How does the DHS ensure that recruited hunters meet the professional standards of Border Patrol agents?

The DHS has a rigorous selection process that includes background checks, fitness tests, and extensive training at the Border Patrol Academy. Candidates, regardless of their previous experience, must meet the same high standards of law enforcement knowledge, ethics, and professional conduct to become Border Patrol agents.

Is targeting hunters for recruitment a common practice among law enforcement agencies?

While not universally common, it is not unusual for law enforcement agencies to target hunters for recruitment. Agencies often look for individuals with experience in outdoor activities, marksmanship, and a strong sense of self-reliance. These qualities are beneficial for roles in rural and wilderness law enforcement, including fish and game wardens and border patrol agents.

What other methods does the DHS use to recruit Border Patrol agents?

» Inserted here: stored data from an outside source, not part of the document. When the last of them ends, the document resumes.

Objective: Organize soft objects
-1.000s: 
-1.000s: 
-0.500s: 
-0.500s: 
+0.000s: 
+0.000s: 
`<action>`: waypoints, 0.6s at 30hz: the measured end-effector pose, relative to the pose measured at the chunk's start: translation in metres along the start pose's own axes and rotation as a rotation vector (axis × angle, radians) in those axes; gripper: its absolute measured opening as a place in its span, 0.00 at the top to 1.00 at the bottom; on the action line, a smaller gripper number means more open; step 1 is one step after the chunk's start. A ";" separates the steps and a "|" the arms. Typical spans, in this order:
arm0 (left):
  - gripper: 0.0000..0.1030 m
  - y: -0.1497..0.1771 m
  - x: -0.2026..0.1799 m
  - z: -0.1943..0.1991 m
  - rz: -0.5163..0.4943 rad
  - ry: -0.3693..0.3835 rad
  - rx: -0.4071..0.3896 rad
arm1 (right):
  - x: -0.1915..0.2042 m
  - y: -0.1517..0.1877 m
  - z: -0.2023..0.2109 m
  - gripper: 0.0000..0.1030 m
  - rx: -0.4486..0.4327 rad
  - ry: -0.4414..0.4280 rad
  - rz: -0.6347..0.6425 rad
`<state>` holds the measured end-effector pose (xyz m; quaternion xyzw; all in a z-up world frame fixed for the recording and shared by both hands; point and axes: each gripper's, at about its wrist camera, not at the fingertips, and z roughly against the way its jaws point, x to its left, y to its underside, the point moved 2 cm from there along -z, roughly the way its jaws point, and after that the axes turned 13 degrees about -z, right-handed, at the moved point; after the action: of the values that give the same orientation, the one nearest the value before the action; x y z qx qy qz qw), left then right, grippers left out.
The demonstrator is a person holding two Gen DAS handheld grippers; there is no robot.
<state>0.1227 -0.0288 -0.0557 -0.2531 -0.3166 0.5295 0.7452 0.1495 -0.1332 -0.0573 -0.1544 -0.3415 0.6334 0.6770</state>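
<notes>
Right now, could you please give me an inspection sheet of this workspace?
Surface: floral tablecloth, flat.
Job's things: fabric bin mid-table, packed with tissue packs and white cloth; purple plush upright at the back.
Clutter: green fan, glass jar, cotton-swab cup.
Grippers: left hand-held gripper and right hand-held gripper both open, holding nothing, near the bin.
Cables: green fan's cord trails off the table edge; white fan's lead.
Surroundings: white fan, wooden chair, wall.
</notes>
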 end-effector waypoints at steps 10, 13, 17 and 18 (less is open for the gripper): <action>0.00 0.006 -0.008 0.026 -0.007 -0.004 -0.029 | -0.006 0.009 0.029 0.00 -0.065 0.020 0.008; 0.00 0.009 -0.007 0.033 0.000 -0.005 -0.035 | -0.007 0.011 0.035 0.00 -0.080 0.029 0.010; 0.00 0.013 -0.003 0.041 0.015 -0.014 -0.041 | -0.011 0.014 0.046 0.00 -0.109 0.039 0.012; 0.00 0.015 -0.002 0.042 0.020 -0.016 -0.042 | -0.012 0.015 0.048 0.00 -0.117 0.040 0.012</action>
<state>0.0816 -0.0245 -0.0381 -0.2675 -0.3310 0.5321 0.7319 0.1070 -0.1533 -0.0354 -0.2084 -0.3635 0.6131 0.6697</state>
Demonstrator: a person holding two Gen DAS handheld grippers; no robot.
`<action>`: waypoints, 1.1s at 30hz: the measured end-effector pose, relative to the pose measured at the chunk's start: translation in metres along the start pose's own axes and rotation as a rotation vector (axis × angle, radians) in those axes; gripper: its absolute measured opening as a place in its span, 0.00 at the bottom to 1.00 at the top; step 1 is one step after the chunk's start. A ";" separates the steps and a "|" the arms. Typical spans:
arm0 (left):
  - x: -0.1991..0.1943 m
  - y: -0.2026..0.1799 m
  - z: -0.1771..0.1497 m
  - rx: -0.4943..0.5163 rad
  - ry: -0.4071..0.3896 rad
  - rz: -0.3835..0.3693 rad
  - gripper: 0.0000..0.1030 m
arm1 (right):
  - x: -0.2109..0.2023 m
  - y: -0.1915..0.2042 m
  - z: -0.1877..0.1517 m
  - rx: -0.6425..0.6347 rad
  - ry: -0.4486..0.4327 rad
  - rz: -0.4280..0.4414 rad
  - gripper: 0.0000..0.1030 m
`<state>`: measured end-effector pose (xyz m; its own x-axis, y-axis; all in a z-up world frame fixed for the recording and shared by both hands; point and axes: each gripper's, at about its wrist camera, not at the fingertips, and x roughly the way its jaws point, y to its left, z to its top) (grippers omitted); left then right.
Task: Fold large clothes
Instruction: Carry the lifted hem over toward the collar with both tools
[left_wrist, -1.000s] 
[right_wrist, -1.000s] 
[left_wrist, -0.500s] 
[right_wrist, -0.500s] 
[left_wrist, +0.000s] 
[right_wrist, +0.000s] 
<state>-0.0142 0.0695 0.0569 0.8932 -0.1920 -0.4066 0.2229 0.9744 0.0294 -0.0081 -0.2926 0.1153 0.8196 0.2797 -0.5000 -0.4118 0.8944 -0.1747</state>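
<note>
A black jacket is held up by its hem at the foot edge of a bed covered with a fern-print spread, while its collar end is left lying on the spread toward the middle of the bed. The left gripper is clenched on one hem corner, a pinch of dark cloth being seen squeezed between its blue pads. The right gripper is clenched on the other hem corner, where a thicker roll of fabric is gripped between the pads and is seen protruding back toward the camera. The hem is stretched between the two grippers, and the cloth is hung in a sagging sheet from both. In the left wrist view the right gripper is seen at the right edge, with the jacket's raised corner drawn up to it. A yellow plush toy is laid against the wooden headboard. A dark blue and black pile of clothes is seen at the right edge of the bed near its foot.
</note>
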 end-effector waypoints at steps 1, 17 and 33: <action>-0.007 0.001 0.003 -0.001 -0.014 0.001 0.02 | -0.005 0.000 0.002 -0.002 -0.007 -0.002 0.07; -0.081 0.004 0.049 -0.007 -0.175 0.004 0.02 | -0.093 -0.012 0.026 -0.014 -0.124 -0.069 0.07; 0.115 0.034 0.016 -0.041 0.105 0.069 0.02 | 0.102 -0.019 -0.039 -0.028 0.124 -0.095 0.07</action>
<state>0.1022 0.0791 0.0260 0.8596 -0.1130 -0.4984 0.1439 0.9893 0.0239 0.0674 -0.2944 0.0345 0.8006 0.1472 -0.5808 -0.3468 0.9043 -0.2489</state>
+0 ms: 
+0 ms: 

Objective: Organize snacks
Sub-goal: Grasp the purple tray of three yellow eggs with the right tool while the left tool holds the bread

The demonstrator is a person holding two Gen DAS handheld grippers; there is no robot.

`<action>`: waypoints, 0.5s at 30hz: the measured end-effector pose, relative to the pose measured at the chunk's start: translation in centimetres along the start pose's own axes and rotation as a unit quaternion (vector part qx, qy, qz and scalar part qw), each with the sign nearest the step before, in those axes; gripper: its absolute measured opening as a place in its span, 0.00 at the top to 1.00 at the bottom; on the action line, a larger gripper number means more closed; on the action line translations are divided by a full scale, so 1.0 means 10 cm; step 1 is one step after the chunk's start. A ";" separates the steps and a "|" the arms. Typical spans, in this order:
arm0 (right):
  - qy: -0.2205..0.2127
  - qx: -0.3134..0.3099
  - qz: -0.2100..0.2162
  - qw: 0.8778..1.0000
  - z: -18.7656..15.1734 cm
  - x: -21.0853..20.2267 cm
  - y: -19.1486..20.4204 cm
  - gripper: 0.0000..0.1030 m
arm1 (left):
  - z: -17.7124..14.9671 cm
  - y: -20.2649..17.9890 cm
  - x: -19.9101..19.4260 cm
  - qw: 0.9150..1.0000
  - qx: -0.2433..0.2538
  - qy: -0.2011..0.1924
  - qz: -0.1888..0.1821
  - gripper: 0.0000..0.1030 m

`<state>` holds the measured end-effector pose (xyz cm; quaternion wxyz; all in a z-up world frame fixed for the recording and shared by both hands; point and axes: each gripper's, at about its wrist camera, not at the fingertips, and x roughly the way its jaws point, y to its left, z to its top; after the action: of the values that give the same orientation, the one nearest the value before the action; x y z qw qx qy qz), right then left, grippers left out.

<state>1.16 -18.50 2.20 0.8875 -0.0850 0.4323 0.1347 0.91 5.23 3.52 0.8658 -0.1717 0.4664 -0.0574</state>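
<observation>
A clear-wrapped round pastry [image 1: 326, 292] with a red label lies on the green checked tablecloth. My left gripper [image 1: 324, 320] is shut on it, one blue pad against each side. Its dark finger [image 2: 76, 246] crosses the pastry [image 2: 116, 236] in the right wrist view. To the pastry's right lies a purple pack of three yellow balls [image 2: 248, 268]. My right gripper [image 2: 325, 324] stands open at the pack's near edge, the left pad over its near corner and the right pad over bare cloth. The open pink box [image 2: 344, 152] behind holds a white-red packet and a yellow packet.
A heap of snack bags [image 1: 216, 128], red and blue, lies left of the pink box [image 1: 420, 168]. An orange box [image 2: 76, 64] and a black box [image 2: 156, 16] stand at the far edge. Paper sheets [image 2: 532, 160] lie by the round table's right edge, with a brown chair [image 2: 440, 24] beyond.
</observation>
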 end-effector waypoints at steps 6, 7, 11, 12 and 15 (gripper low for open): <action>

The DHS employs a multifaceted approach to recruitment, including online job postings, career fairs, military transition programs, and partnerships with colleges. They also use social media campaigns and public service announcements to reach a broader audience. The goal is to attract a diverse pool of applicants with various skills and backgrounds.

How has the public responded to the use of hunting magazines for recruiting Border Patrol agents?

Public response to the DHS's use of hunting magazines for recruitment has been mixed. Some people see it as a smart strategy to tap into a skilled demographic, while others raise concerns about the message it sends regarding the nature of Border Patrol work. The DHS maintains that their recruitment strategies are designed to find individuals with the necessary skills to protect the nation's borders effectively.